I’ll try that combination too and after that I’ll try to usee a serial parser
(p/parallel-parser
{::pp/timeout-reach 60000
::p/env {::p/reader [p/map-reader
pc/parallel-reader
pc/open-ident-reader
pc/reader2
pc/async-reader2
p/env-placeholder-reader]
::pc/mutation-join-globals [:tempids]
::pc/thread-pool (pc/create-thread-pool (async/chan 4000))
::p/placeholder-prefixes #{">"}
::p/process-error (fn [env err] (println err) (p/error-message err))}
::p/mutate pc/mutate-async
::p/plugins [(pc/connect-plugin {::pc/register resolvers})

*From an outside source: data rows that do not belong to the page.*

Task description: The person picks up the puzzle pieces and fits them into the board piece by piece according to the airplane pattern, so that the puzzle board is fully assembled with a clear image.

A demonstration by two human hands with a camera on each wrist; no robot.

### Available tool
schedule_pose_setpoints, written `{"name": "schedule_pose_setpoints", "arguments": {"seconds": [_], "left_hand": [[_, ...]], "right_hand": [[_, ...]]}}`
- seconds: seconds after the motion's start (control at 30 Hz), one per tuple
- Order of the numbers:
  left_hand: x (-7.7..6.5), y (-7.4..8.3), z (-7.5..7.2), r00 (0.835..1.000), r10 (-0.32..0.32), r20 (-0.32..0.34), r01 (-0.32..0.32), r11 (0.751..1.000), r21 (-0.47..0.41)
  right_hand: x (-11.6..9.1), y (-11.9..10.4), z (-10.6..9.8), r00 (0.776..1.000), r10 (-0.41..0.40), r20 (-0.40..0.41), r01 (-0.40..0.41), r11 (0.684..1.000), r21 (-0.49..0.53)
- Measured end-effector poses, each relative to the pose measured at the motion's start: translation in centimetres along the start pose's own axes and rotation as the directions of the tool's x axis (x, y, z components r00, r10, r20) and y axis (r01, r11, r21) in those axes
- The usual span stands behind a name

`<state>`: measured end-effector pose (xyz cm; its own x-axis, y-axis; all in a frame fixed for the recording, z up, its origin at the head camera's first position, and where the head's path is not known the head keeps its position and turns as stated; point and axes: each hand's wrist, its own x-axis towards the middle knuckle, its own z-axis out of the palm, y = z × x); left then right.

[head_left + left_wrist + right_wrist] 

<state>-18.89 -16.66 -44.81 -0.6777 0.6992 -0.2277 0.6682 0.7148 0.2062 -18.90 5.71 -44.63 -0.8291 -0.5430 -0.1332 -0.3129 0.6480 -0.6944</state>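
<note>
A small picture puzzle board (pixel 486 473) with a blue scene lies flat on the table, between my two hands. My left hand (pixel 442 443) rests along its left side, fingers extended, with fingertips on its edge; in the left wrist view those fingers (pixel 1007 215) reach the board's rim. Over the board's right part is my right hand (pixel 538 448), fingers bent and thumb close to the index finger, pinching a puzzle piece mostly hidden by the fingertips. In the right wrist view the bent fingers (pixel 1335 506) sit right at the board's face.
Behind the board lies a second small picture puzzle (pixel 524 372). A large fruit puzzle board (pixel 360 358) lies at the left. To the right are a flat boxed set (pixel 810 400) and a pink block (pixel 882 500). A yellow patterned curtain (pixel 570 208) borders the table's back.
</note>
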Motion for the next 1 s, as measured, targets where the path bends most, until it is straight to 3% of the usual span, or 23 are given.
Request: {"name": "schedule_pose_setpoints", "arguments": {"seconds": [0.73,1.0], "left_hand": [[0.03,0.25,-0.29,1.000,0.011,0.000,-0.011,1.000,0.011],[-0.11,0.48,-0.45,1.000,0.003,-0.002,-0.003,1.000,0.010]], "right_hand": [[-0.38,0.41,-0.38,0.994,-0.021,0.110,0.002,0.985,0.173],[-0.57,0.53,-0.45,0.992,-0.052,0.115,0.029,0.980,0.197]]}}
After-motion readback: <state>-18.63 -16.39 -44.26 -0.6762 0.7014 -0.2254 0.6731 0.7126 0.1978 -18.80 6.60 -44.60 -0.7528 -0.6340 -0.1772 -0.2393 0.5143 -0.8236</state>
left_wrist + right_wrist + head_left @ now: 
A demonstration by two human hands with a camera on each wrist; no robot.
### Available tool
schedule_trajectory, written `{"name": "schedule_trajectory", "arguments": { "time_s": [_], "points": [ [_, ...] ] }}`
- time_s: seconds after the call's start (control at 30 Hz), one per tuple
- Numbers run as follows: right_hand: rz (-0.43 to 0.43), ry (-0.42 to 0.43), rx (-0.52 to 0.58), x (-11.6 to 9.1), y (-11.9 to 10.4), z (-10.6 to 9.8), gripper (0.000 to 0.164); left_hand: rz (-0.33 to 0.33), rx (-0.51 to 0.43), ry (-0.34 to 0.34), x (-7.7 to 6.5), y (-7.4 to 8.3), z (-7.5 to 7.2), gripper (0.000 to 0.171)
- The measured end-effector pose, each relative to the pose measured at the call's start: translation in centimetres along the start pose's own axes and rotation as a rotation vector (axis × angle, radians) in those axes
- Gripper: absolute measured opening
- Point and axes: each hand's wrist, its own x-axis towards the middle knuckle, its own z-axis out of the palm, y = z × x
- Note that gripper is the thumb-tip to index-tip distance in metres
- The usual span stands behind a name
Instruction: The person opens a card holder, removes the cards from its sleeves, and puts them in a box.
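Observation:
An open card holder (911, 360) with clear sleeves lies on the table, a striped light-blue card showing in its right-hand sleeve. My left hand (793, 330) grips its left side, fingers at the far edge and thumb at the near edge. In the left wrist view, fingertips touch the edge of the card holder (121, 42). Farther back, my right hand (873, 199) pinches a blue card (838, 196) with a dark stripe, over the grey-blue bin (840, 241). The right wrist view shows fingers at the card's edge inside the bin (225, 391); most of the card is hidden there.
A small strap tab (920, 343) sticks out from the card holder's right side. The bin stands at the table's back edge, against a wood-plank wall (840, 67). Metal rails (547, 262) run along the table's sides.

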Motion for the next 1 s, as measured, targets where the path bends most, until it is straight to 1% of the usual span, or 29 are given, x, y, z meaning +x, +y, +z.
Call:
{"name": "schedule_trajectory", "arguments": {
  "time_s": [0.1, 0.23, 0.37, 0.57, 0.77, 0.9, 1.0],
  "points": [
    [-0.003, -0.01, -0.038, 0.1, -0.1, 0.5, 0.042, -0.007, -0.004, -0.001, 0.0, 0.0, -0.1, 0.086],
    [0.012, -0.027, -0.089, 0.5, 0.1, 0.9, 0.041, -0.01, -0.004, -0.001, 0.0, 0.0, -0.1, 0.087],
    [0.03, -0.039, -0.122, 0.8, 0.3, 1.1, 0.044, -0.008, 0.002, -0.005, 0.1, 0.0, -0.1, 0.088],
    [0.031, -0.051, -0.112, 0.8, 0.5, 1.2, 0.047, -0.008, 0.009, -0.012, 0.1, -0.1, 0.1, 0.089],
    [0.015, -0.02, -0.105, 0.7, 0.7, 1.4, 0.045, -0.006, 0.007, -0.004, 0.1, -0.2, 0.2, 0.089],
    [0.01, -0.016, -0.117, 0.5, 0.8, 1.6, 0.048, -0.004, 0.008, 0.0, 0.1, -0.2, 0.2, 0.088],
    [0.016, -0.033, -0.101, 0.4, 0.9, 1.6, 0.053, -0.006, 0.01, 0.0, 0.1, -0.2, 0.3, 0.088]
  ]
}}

(p/env-wrap-plugin (fn [env]
(let [conn (app.database/get-connection)]
(assoc env
:db (d/db conn)
:conn conn))))
(p/post-process-parser-plugin (fn [input]

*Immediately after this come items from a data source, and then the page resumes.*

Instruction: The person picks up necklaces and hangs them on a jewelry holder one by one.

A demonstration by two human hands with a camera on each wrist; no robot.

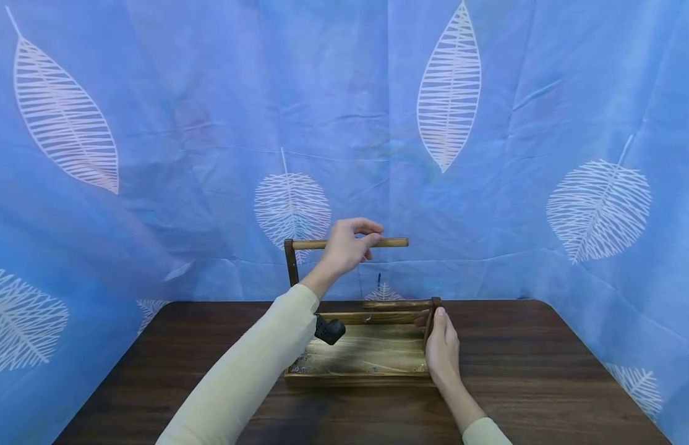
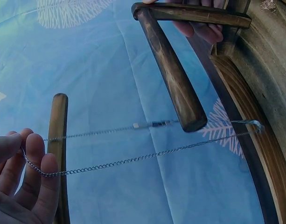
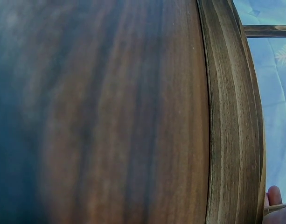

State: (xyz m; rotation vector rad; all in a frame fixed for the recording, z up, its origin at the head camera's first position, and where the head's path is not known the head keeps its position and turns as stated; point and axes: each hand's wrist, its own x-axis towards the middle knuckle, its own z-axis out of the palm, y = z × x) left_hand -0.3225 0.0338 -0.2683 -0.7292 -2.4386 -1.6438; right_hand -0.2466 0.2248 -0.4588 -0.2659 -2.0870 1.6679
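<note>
**A thin chain [image 2: 110, 164] dangled at the back of a wooden tray [image 1: 367, 381]**

The left hand [image 1: 346, 247], high above the tray, pinched the chain with thumb and fingertip close together, the other fingers loosely bent. The right hand [image 1: 443, 349] was curled round the post [image 2: 180, 12] at the tray's right end, thumb in front. The chain hung down to the tray's back edge; I could not tell if its low end touched the wood.

The chain might have snagged on the tip of the short bar [image 1: 397, 305] above the tray's back, because it hung so near. It might also have slipped, since the pinch was small. The left arm might have bumped the tray, because it crossed over the left part.

That arm reached up and inward, with the hand in front of the tall bar [image 1: 399, 242] above the tray. The right arm came in low, beside the tray's right end. Under the tray was the dark worktop [image 1: 545, 371].
</note>
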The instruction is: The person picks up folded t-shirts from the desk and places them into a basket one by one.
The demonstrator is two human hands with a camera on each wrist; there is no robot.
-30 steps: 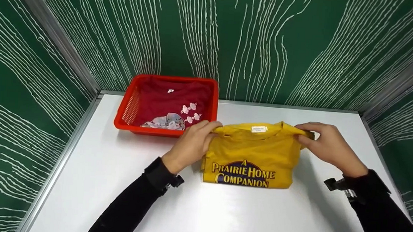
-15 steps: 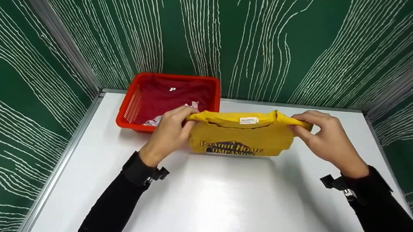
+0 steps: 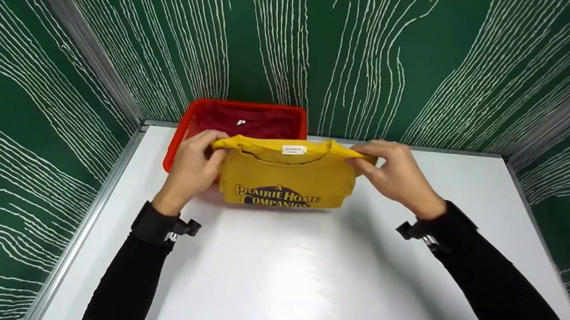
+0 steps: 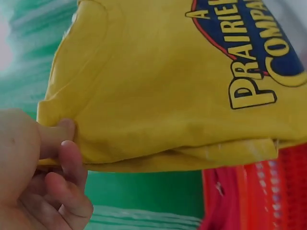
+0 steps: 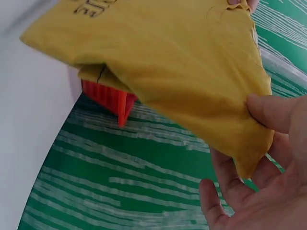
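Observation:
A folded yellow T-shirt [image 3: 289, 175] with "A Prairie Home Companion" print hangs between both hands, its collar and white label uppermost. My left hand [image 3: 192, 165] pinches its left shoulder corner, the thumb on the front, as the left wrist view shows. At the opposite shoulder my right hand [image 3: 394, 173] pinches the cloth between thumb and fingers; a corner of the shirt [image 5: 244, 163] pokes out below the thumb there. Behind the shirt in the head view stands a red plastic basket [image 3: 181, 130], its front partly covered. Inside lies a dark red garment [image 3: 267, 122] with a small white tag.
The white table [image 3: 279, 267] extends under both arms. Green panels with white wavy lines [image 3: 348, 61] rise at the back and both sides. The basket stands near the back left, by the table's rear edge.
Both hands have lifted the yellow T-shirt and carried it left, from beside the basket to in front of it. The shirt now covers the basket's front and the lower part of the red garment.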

(let [output (p/elide-not-found input)]
(pprint output)
output)))
p/error-handler-plugin]})
I found the bug. I was querying entities on 3 levels (simplified example)
[:a/id {:a/bs [:b/id {:b/cs [:c/id]}]}]
for :a
resolver I declared :a/bs
as output, pulled the data from datomic, and renamed the :db/id
keys but in addition for whatever reason I pulled the rest of the graph but didn’t rename the keys. Pulling and returning only what I was supposed to return in the :a
resolver fixed the issue.
It’s still unclear to me why it sometimes worked, but doesn’t really matter.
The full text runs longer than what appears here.